Pergerakan saham emiten pertambangan PT Bumi Resources Tbk (BUMI) menunjukkan dinamika tinggi pada perdagangan sesi pertama hari ini, Selasa (6/1/2026). Sempat tertekan di awal pembukaan pasar, saham milik konglomerasi Grup Bakrie dan Salim ini berhasil membalikkan keadaan (rebound) ke zona hijau dengan aktivitas transaksi yang sangat masif.
Hingga pukul 09.41 WIB, saham BUMI sempat menyentuh level Rp474 atau menguat 2,16 persen. Antusiasme pasar terlihat dari volume perdagangan yang mencapai 3,65 miliar saham dengan frekuensi 114.429 kali, mencatatkan nilai transaksi total sebesar Rp1,71 triliun. Meskipun pada pukul 10.02 WIB harga sedikit terkoreksi ke Rp466, tren penguatan masih mendominasi pergerakan intraday.
Aksi Borong dan Target Harga
Kenaikan harga ini ditopang oleh akumulasi beli yang signifikan dari para investor. Berdasarkan data dari aplikasi Stockbit Sekuritas, saham BUMI mencatatkan pembelian bersih (net buy) senilai Rp111,3 miliar.
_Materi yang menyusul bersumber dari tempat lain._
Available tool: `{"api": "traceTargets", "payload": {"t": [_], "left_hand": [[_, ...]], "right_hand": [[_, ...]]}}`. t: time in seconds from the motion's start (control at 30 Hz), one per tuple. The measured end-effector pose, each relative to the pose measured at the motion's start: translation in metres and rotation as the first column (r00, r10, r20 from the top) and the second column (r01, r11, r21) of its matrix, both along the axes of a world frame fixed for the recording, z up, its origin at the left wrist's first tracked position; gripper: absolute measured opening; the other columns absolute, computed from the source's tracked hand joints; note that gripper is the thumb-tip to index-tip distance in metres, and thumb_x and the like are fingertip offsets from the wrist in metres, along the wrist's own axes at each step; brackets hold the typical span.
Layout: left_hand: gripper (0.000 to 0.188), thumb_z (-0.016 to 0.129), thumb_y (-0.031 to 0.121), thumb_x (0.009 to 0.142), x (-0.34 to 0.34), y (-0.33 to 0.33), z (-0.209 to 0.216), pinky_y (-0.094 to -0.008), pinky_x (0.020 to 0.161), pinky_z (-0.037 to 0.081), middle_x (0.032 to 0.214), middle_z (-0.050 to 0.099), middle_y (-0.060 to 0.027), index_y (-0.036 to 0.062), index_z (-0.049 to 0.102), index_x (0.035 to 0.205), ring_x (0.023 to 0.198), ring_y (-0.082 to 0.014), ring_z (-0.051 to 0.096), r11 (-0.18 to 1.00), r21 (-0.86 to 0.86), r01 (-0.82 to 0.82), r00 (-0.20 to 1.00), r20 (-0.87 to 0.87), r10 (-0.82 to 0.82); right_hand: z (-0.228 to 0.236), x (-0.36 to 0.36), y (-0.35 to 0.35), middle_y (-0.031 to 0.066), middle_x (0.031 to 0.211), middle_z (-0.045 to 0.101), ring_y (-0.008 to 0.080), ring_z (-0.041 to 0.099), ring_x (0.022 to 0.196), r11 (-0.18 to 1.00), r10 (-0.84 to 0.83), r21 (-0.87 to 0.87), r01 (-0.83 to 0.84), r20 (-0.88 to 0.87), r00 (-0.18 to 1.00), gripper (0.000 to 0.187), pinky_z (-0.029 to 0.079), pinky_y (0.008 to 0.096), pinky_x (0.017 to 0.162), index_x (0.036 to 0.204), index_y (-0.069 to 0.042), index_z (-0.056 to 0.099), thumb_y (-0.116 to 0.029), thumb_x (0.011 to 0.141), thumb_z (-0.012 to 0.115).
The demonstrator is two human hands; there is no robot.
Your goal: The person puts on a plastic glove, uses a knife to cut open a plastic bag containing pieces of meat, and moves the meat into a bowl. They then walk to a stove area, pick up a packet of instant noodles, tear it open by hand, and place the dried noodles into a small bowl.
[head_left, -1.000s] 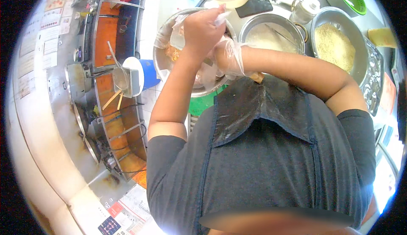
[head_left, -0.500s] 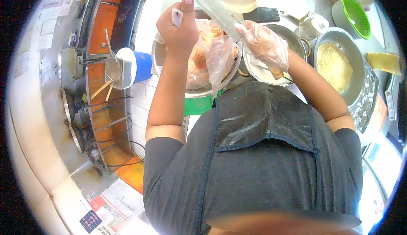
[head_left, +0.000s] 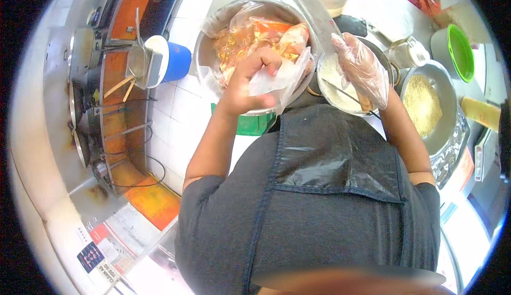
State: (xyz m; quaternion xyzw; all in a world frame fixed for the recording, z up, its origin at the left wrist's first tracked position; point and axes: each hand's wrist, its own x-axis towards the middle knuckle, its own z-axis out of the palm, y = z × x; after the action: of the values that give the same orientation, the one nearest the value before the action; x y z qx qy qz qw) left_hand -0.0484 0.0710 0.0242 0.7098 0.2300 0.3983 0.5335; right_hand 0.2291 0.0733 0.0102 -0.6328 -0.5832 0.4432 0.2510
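My bare left hand (head_left: 246, 84) is open in front of the large metal bowl (head_left: 274, 3), thumb and fingers curved apart. Behind it, a clear plastic bag (head_left: 290, 83) hangs over the bowl's near side. Orange-coated raw meat pieces (head_left: 255, 39) lie in the bag inside the bowl. My right hand (head_left: 362, 70), in a clear plastic glove, is closed round what looks like a broad-bladed knife (head_left: 313, 10); its blade points away and left, its brown handle end shows below the palm. Under this hand stands a pot of white powder (head_left: 331, 84), with a thin dark rod across it.
To the right, a metal basin holds yellowish crumbs (head_left: 422, 106). A white jug (head_left: 409, 52) and a green basket (head_left: 461, 52) stand beyond it. A dark phone-like slab (head_left: 352, 25) lies behind the pot. At left are a blue bucket (head_left: 178, 62) and strainers (head_left: 139, 67).
My left hand has opened from a raised fist holding a small whitish thing and come down nearer the bag. My right hand has shifted slightly right with the knife.
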Motion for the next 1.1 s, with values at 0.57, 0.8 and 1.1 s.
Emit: {"api": "traceTargets", "payload": {"t": [0.57,0.8,1.1], "left_hand": [[0.070,0.072,0.062,0.075,-0.081,0.069,-0.086,-0.0401,0.088,0.053,0.112,0.070,-0.0192,0.0056,0.069,0.116,0.102,-0.0309,0.068,0.926,0.002,-0.378,0.199,-0.976,0.083],[0.055,0.067,0.056,0.082,-0.084,0.006,-0.034,-0.0434,0.083,0.052,0.095,0.071,-0.0186,0.0048,0.072,0.100,0.092,-0.0349,0.068,0.945,-0.095,-0.314,0.149,-0.988,-0.049],[0.024,0.052,0.025,0.095,-0.054,-0.003,-0.081,-0.0459,0.079,0.051,0.094,0.068,-0.0206,0.0072,0.066,0.105,0.088,-0.0356,0.067,0.688,0.211,-0.694,0.310,-0.775,0.551]], "right_hand": [[0.037,0.008,-0.022,0.0072,0.065,0.056,0.0154,0.056,0.056,0.998,-0.029,-0.054,0.032,0.048,0.998,0.040,0.045,0.0341,0.054,0.098,-0.003,0.060,-0.041,0.104,0.047],[0.023,0.022,-0.041,-0.0036,0.063,0.045,0.0063,0.043,0.053,0.996,-0.090,0.006,0.090,-0.076,0.993,0.034,0.034,0.0252,0.048,0.093,-0.007,0.057,-0.038,0.105,0.048],[0.048,0.000,-0.040,-0.0047,0.063,0.045,0.0058,0.041,0.056,0.999,-0.047,0.018,0.048,-0.064,0.997,0.030,0.032,0.0249,0.051,0.091,-0.009,0.058,-0.033,0.106,0.049]]}}
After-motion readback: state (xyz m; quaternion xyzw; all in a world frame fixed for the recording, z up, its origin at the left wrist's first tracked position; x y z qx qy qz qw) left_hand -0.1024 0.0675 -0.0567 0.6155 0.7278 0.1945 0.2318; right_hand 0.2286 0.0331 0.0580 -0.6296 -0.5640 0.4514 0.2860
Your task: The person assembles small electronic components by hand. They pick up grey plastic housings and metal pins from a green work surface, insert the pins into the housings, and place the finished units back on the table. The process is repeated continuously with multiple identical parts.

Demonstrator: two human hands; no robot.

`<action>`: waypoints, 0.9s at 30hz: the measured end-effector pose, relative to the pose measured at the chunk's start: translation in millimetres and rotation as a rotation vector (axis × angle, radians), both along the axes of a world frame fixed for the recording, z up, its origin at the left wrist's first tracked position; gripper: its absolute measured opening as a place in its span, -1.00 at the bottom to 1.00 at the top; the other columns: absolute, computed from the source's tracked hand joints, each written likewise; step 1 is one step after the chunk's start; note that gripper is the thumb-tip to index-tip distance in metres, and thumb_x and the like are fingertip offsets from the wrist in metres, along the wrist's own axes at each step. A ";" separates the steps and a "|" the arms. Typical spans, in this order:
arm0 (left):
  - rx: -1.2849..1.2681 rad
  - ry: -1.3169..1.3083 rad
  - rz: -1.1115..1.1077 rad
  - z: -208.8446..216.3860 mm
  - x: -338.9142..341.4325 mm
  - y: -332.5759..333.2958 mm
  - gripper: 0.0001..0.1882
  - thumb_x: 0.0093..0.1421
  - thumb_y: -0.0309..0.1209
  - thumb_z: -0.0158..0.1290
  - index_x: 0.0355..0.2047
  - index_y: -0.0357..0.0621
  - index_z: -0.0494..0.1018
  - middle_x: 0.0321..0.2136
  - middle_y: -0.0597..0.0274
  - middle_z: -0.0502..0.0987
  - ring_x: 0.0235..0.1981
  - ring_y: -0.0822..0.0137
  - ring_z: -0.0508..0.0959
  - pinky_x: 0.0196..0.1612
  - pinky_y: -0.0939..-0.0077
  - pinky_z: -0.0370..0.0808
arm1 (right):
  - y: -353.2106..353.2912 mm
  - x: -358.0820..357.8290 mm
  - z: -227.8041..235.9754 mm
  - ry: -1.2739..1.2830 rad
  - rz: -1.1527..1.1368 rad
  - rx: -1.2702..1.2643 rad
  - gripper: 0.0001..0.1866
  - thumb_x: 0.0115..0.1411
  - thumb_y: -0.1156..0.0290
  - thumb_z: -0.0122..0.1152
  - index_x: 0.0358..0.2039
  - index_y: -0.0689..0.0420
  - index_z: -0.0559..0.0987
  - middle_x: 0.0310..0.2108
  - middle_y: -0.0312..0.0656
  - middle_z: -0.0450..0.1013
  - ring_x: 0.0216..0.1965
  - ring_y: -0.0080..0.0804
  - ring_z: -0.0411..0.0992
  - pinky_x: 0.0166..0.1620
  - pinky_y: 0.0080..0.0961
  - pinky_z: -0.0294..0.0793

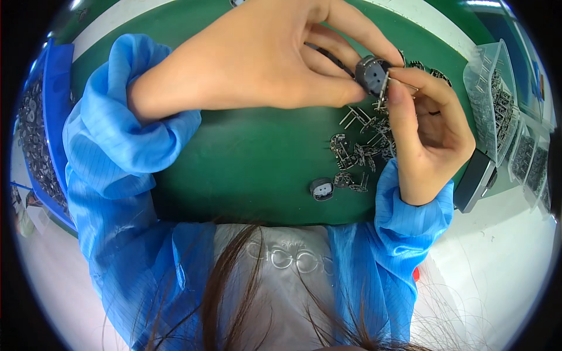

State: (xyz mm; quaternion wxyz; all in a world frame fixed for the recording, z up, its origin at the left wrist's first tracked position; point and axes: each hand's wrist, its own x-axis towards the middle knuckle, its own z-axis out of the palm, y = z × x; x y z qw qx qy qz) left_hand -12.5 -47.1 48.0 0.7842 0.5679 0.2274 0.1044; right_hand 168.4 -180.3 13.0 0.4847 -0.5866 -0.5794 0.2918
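Note:
My left hand [252,55] reaches across from the left, thumb and fingers closed round a small black round housing [370,77] with a grey inner face. Close against it, my right hand [433,131] pinches a small circuit board with metal pins [384,90] between thumb and forefinger. The board is seen edge-on at the housing's right side; whether the two touch, I cannot tell. Under and beside my right hand lie several loose pin-legged circuit boards [341,149], some hidden by the hand. Another round black housing [321,189] with a grey face rests nearer to me.
A green mat [252,175] covers the table. At the left edge stands a blue bin [57,105] full of small dark parts. To the right are a clear bin [477,96] of pinned boards, a clear box [523,158] of small parts and a dark flat box [473,182].

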 end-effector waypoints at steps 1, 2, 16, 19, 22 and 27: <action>0.039 -0.001 -0.003 -2.6 0.0 0.4 -0.59 0.16 -0.67 0.21 0.05 -0.32 0.52 -0.14 -0.01 0.62 -0.12 0.37 0.62 -0.02 0.57 0.63 | 1.6 0.4 0.9 -0.065 -0.004 0.027 -0.84 0.24 0.68 0.24 -0.16 0.35 0.61 -0.28 -0.17 0.54 -0.30 -0.52 0.48 -0.16 -0.64 0.46; 0.079 -0.002 -0.005 -5.2 -0.1 0.6 -0.59 0.14 -0.68 0.21 0.03 -0.34 0.53 -0.16 -0.01 0.63 -0.15 0.38 0.63 -0.03 0.57 0.64 | 3.5 0.7 1.9 -0.130 -0.008 0.055 -0.85 0.22 0.70 0.24 -0.17 0.35 0.61 -0.27 -0.15 0.54 -0.29 -0.50 0.49 -0.15 -0.63 0.48; 0.381 0.097 -0.039 -17.2 -1.4 -11.7 -0.68 0.11 -0.62 0.30 -0.11 -0.45 0.56 -0.28 -0.02 0.67 -0.21 0.44 0.67 -0.09 0.63 0.64 | -0.9 -12.6 3.1 -0.323 -0.143 0.089 -0.79 0.03 0.81 0.36 -0.28 0.35 0.65 -0.29 -0.12 0.61 -0.24 -0.46 0.59 -0.10 -0.59 0.60; 0.322 0.061 -0.002 -20.9 -5.4 -13.2 -0.68 0.11 -0.62 0.30 -0.12 -0.47 0.56 -0.28 -0.04 0.67 -0.21 0.42 0.67 -0.08 0.61 0.65 | 1.4 -10.4 5.4 -0.433 -0.092 0.137 -0.79 0.02 0.81 0.36 -0.29 0.35 0.65 -0.30 -0.12 0.61 -0.23 -0.46 0.60 -0.11 -0.60 0.61; 0.298 0.035 0.019 -22.1 -6.1 -13.8 -0.68 0.10 -0.62 0.30 -0.12 -0.47 0.56 -0.27 -0.05 0.67 -0.21 0.40 0.67 -0.07 0.60 0.65 | 0.9 -12.7 4.8 -0.459 -0.121 0.143 -0.79 0.02 0.81 0.37 -0.30 0.34 0.65 -0.31 -0.13 0.61 -0.25 -0.46 0.59 -0.12 -0.59 0.61; 0.229 0.087 0.069 -18.3 1.2 -17.5 -0.71 0.08 -0.59 0.29 -0.16 -0.42 0.58 -0.27 0.00 0.67 -0.23 0.39 0.68 -0.08 0.56 0.64 | 1.2 -18.7 2.9 -0.477 -0.121 0.125 -0.73 0.10 0.77 0.30 -0.16 0.32 0.61 -0.24 -0.10 0.59 -0.16 -0.38 0.57 -0.02 -0.50 0.55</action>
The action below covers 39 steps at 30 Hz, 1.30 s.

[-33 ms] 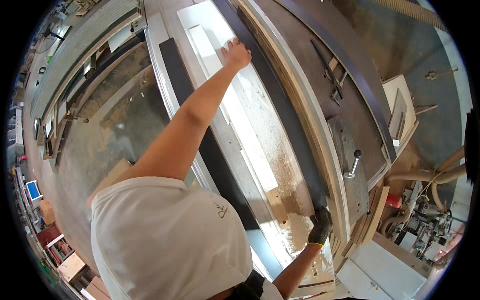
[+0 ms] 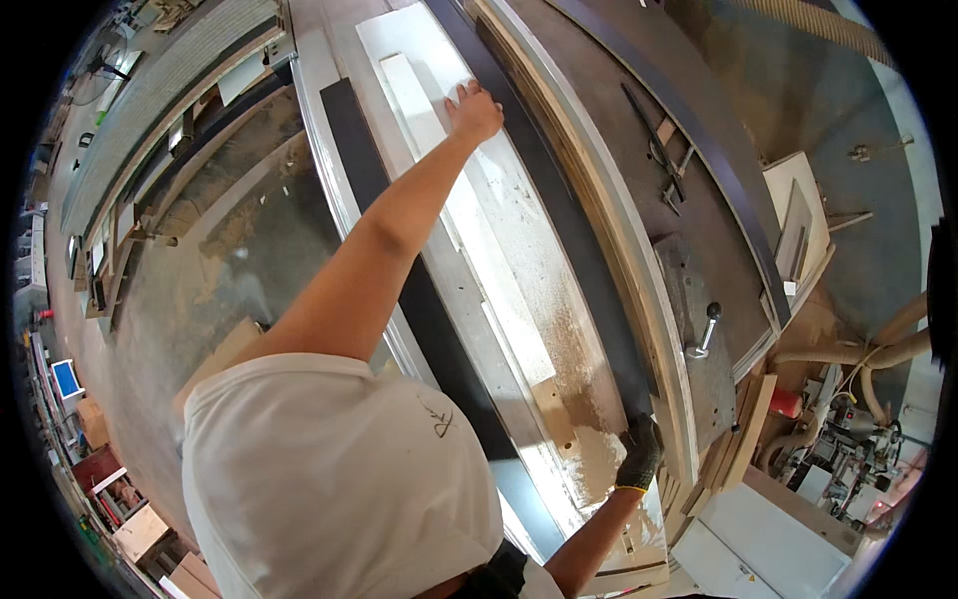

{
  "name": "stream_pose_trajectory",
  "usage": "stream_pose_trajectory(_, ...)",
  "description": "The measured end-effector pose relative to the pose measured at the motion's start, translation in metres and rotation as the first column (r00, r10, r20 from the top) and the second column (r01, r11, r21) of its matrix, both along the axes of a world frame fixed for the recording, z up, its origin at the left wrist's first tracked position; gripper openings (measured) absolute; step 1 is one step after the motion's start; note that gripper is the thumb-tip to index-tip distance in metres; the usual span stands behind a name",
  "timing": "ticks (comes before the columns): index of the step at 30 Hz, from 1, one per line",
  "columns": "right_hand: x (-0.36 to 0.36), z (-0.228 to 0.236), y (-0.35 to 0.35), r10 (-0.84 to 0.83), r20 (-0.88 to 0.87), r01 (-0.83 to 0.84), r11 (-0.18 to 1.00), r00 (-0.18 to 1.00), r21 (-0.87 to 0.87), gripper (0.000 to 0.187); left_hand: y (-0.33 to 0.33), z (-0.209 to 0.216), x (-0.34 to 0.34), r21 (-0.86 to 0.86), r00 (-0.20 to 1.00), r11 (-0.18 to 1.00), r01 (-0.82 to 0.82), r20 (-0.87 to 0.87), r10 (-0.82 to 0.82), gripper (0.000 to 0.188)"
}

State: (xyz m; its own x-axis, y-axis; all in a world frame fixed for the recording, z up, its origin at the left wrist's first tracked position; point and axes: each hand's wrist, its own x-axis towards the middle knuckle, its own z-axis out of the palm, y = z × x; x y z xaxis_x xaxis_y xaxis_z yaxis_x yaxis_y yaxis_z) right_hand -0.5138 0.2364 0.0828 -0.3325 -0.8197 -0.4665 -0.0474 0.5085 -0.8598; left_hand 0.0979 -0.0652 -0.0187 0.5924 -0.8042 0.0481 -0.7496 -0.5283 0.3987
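Observation:
A long dark strip (image 2: 569,225) runs lengthwise along the machine bed, beside a white panel (image 2: 504,185) with wood dust on its nearer part. My bare left hand (image 2: 475,112) rests on the far part of the panel, fingers apart, its outer side close to the strip's edge. At the near end of the strip, my right hand (image 2: 640,454) wears a dark glove with a yellow cuff edge. Its thumb lies at one side of the strip and the fingers close over the end, partly hidden. A narrow white board (image 2: 469,215) lies on the panel, left of the strip.
A wooden-edged fence (image 2: 599,215) stands right of the strip. Beyond it, a brown table (image 2: 649,60) carries a metal crank handle (image 2: 705,329) and a dark clamp-like tool (image 2: 654,145). Another dark strip (image 2: 439,329) lies to the left. Hoses (image 2: 848,351) and machinery are at right.
Almost nothing differs. The white panel and narrow board appear shifted very slightly; both hands keep their places.

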Motion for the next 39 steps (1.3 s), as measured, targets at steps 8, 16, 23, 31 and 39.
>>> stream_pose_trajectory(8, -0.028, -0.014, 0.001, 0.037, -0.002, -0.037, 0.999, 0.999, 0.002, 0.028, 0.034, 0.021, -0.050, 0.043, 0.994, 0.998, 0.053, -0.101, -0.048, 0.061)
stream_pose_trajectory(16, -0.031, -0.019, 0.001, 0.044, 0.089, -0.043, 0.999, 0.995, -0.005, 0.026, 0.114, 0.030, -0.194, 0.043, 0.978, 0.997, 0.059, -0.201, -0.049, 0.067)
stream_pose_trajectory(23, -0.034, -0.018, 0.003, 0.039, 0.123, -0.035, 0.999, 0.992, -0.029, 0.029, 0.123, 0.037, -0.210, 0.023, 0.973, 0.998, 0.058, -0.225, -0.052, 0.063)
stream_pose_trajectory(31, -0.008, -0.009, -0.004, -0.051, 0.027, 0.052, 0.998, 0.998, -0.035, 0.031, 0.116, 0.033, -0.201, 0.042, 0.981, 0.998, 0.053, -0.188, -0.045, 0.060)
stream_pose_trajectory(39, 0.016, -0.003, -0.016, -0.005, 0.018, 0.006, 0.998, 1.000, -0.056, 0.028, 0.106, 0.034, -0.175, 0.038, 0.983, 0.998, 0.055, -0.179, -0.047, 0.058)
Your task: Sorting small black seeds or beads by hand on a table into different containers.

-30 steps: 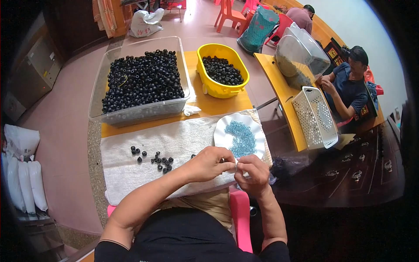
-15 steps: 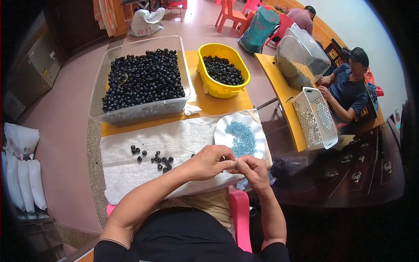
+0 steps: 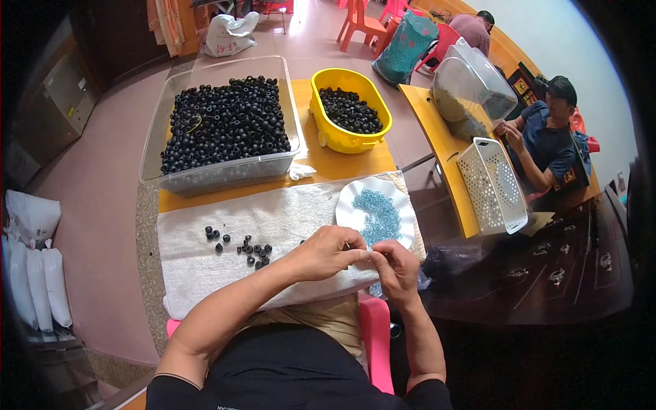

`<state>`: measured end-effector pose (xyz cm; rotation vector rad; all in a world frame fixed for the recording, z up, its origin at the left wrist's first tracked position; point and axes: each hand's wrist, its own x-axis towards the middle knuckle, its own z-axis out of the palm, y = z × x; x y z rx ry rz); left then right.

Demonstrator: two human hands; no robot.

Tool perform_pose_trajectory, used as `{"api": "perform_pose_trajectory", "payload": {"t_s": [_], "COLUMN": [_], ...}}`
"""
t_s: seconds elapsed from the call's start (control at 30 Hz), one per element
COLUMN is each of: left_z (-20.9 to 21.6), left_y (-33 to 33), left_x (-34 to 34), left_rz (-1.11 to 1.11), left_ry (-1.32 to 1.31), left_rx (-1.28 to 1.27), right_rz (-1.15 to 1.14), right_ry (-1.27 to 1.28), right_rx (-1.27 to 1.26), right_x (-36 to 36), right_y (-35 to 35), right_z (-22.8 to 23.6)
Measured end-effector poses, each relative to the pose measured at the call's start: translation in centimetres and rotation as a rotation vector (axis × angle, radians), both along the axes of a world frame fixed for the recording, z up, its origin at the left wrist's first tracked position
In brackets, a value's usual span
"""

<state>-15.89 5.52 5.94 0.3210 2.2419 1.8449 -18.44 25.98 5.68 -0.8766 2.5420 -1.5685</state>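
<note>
Left hand (image 3: 335,253) and right hand (image 3: 399,269) are meeting, each grip pressing together, any held item hidden; blue beads (image 3: 383,217) are lying in the white plate (image 3: 347,216) beyond; black pieces (image 3: 257,249) are dotting the cloth (image 3: 205,273).

You wear a black top (image 3: 294,369) with short sleeves (image 3: 171,391), well back from your left grip (image 3: 329,253) and right grip (image 3: 400,271). Small pale lettering (image 3: 227,408) marks its front. Tan legwear (image 3: 335,316) shows nearer the grips; your forearms (image 3: 242,294) are bare.
</note>
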Motion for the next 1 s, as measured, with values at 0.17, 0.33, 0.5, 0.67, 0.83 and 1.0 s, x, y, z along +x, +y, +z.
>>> {"api": "perform_pose_trajectory", "payload": {"t_s": [0.17, 0.33, 0.5, 0.67, 0.83, 1.0], "left_z": [0.2, 0.3, -0.5, -1.4, -2.3, -2.2], "left_y": [0.3, 0.2, 0.4, 0.4, 0.4, 0.5], "left_x": [0.0, 0.0, -0.5, -0.8, -0.8, -0.1], "left_rz": [0.01, 0.044, 0.113, 0.146, 0.175, 0.108], "left_ry": [-0.046, -0.079, -0.085, -0.114, -0.156, -0.294], "left_rx": [0.006, -0.02, -0.015, 0.005, 0.11, 0.449], "right_rz": [-0.077, -0.085, -0.078, -0.057, 0.069, 0.144], "right_ry": [0.15, 0.201, 0.257, 0.326, 0.126, 0.223], "right_rx": [-0.079, 0.042, 0.168, 0.113, -0.018, -0.098], "right_x": [-1.1, -3.3, -4.6, -4.8, -3.3, -2.2], "right_y": [0.6, 0.8, 1.1, 0.5, 0.5, 0.2], "right_z": [-2.4, -3.0, -3.0, -2.8, -1.9, -2.6]}}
Momentum ini direspons positif oleh sejumlah analis sekuritas. Kiwoom Sekuritas dalam risetnya hari ini menetapkan target harga pertama di level 474 dan target kedua yang lebih optimis di level 505.
Senada dengan itu, BRI Danareksa Sekuritas (BRIDS) menilai pergerakan saham BUMI masih berada dalam tren bullish atau penguatan. Analisis teknikal BRIDS menunjukkan saham ini telah membentuk higher high dan berpotensi menguji level resistensi terdekat di kisaran 480. Phintraco Sekuritas bahkan memasang target ketiga di angka psikologis 500.
Sentimen Diversifikasi Bisnis
Penguatan fundamental juga menjadi sorotan utama. BRIDS menyebutkan bahwa aksi korporasi BUMI melalui rights issue yang meningkatkan kepemilikan saham di Jubilee Metals Limited (JML) menjadi 64,98 persen adalah langkah strategis. Hal ini memperluas portofolio bisnis perseroan di luar batu bara.
Terkait hal tersebut, pengamat pasar modal dan pendiri Republik Investor, Hendra Wardana, memberikan pandangannya mengenai pergeseran fokus bisnis BUMI.
“BUMI kini tidak lagi bergantung pada batu bara saja, tapi ekspansi ke sektor emas dan tembaga membuat prospek jangka menengah terlihat lebih menarik,” ujar Hendra.
Dari pernyataan itu, ditegaskan bahwa diversifikasi ke mineral logam menjadi katalis positif bagi valuasi jangka menengah emiten. Meski demikian, Hendra mengingatkan bahwa target harga 500 adalah skenario optimis yang tetap memerlukan kewaspadaan terhadap volatilitas pasar.
“Tetap ingat, saham berpotensi cuan besar, tapi volatilitasnya juga tinggi. Selalu kelola risiko dan sesuaikan dengan profil investasimu,” pungkasnya.